龍二とジョージは街灯が灯る夜の道を2時間歩き、繁華街の裏通りにある古い雑居ビルにたどり着いた。

【アニキ…、ここって…。】

ジョージが驚いたように言う。

龍二はそれには答えず、閉鎖された入り口を壊さないように注意して中に入り、階段を上って最上階の5階にたどり着いた。

すでに壊れている扉を強引に開け、以前の居住者が残していったソファーにドカッと座った。

【今日からここが俺のねぐらだ。】

龍二の言葉に、

【ここはアニキが潰した近藤組だったビルじゃニャいか!?】

とジョージが戸惑いながら龍二に言った。

【ああ、親父を裏切って住田連合に寝返った近藤を俺が殺した場所だ。】

とそっけなく答える。

【ニャるほど…。たしかにここだったら一水会の連中から身を隠せるニャ。】

納得したように答えるジョージに、

【一水会だけじゃなく、極東一家にもバレちゃならん。

幸いここの近辺は都市開発で空きビルが多い。

この辺りを歩いている連中はホームレスぐらいだ。】

と龍二はカバンから荷物を出しながら言う。

そしてカバンの一番下から最後に出したロングパーカーを羽織り、フードを被る。

【どうだ、ジョージ?これで顔は隠せるだろう?】

と少し声のトーンが上がってジョージに聞く。

【確かに顔は隠れているけどニャ…背中のそのロゴは…。
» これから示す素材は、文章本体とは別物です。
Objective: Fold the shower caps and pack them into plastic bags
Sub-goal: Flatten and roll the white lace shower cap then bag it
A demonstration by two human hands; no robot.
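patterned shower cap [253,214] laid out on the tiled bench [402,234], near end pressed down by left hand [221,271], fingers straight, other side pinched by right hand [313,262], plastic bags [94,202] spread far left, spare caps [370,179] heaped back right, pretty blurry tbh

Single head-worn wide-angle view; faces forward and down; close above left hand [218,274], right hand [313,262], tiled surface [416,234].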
】

ジョージは龍二の背後に回り呆れた声で言った。

そこにはピンクの筆記体で

『DOSUKOIGIRLどすこいがーる

と派手にプリントされていた。

【しかたないだろう。これしか使えそうなもんがなかったんだから。】

と語尾を強めて言う。

【その格好で仕事するのかニャ?】

ちょっと怪訝な雰囲気を出すジョージ。

なんとなく恥ずかしくなった龍二は、

【お前はとりあえず武器になりそうなナイフとかパクッてこい!】

と怒鳴りつける。

【わかったニャ。もう、すぐ怒るんだから…。】

とブツブツ文句を言いながら部屋を出て行った。